Dalla Rosa ha anche ricordato l’importanza che non siano sottovalutate le implicazioni che hanno sui minori le violenze domestiche. “Nei prossimi giorni- ha sottolineato Dalla Rosa –  il consiglio comunale di Vicenza discuterà una mozione importante, che apre un nuovo e fondamentale tassello nel contrasto alla violenza, ovvero il tema degli uomini maltrattanti, che deve vedere anche il ccapoluogo, assieme agli altri comuni della provincia e le istituzioni preposte, esercitare un ruolo attivo e propositivo”.

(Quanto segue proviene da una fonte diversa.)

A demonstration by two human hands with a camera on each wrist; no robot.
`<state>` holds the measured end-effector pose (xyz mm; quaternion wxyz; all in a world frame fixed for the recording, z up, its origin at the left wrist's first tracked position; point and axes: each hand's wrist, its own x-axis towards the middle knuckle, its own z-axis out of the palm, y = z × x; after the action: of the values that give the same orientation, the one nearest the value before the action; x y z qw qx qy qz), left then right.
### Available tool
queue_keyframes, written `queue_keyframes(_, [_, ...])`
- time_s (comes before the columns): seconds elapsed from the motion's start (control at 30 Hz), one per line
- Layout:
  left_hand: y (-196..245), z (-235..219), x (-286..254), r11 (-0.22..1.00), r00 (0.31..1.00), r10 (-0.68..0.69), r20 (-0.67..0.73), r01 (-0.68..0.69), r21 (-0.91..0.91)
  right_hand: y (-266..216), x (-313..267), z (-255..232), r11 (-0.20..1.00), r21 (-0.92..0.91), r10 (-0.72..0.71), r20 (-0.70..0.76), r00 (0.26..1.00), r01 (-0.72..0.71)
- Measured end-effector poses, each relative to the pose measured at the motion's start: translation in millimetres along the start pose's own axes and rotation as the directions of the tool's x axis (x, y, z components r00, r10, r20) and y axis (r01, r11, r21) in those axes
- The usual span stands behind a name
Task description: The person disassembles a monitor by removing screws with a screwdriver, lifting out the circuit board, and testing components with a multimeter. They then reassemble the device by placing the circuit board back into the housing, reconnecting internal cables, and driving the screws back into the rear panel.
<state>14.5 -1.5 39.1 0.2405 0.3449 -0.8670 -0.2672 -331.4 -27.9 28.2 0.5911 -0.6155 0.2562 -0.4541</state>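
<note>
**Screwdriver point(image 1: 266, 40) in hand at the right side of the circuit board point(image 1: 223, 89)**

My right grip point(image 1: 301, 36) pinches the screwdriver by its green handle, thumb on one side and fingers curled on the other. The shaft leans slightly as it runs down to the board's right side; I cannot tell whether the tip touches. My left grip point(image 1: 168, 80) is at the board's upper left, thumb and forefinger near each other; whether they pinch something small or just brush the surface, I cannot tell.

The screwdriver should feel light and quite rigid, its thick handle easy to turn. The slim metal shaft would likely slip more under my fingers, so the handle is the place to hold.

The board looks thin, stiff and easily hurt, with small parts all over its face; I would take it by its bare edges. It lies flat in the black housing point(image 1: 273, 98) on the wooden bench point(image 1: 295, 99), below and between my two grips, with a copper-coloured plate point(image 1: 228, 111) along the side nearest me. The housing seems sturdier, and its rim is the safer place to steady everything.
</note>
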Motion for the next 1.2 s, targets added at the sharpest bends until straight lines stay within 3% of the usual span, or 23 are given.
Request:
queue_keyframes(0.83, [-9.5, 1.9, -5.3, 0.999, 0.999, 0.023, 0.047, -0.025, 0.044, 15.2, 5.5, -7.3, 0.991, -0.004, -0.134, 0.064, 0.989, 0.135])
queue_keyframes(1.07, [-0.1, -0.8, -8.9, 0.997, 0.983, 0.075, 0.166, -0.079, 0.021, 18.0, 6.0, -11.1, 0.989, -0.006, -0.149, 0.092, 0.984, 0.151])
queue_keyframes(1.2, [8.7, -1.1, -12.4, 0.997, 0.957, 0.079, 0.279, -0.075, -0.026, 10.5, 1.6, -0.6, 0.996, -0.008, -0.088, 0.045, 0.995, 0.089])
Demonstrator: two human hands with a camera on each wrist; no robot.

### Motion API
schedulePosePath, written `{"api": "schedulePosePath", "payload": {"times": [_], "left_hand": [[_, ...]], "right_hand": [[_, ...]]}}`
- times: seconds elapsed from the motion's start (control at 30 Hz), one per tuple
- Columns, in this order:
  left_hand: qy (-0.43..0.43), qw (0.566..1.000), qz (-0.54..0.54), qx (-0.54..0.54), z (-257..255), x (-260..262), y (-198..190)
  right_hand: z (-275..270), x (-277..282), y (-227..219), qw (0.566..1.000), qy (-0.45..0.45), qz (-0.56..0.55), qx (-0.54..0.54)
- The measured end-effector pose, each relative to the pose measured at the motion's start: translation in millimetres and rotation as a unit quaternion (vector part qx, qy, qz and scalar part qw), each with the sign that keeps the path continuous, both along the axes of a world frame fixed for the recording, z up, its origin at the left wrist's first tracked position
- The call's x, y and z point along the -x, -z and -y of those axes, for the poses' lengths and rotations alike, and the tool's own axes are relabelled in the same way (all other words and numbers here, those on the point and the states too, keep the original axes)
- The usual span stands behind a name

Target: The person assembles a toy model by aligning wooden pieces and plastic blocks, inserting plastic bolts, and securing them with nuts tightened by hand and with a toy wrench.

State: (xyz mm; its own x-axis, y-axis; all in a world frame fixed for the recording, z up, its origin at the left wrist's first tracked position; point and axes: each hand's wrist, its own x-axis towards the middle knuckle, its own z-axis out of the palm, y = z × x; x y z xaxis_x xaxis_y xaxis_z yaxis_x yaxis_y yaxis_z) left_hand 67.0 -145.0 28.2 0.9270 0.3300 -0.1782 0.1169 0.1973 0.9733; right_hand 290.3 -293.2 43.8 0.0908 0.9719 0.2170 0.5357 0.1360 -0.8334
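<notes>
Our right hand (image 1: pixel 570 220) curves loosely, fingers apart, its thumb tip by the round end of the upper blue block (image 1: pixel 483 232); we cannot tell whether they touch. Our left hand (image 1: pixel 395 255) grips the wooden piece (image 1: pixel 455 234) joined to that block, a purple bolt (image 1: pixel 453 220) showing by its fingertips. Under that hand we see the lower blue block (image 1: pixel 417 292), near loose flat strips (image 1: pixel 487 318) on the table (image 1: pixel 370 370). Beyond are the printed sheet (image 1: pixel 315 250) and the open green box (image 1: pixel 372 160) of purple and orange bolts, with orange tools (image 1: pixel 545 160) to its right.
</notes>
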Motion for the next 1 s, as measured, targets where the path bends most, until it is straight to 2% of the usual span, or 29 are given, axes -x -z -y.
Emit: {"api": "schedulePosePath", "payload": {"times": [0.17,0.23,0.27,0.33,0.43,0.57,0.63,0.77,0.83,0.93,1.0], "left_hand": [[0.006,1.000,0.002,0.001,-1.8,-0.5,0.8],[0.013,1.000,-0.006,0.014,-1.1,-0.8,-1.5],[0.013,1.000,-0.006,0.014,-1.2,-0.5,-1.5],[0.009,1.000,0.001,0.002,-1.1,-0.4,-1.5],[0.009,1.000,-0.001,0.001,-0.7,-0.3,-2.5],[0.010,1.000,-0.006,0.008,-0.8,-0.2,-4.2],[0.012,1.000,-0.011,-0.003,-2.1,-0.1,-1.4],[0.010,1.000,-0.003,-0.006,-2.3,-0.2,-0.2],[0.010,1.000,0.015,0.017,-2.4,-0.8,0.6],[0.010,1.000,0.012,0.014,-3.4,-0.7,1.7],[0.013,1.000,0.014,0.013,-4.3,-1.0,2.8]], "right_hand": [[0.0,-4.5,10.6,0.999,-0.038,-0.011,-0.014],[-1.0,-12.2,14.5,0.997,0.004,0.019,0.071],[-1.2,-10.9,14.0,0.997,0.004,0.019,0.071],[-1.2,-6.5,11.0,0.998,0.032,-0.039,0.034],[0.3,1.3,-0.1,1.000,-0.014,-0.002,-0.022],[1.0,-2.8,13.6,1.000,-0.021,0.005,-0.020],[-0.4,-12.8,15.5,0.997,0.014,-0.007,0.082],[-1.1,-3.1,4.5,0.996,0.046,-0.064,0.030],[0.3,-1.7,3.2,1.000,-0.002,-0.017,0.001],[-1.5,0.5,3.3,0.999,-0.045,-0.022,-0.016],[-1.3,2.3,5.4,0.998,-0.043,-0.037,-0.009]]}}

“Siamo tutti in marcia contro la cultura della violenza – ha concluso il candidato -: fisicamente oggi, 25 novembre, nel centro della città e tutti i giorni nelle nostre quotidianità e ruoli. Diciamo no al potere, al desiderio di possesso all’interno delle relazioni, all’incapacità di vivere rapporti pieni e veri fra persone. Diciamo si alla valorizzazione della ricchezza di cui donne e uomini sono portatori. A una cultura del rispetto e della valorizzazione dell’altro che parte dalle relazioni in famiglia, dall’educazione all’affettività nei banchi di scuola e nei rapporti fra pari”.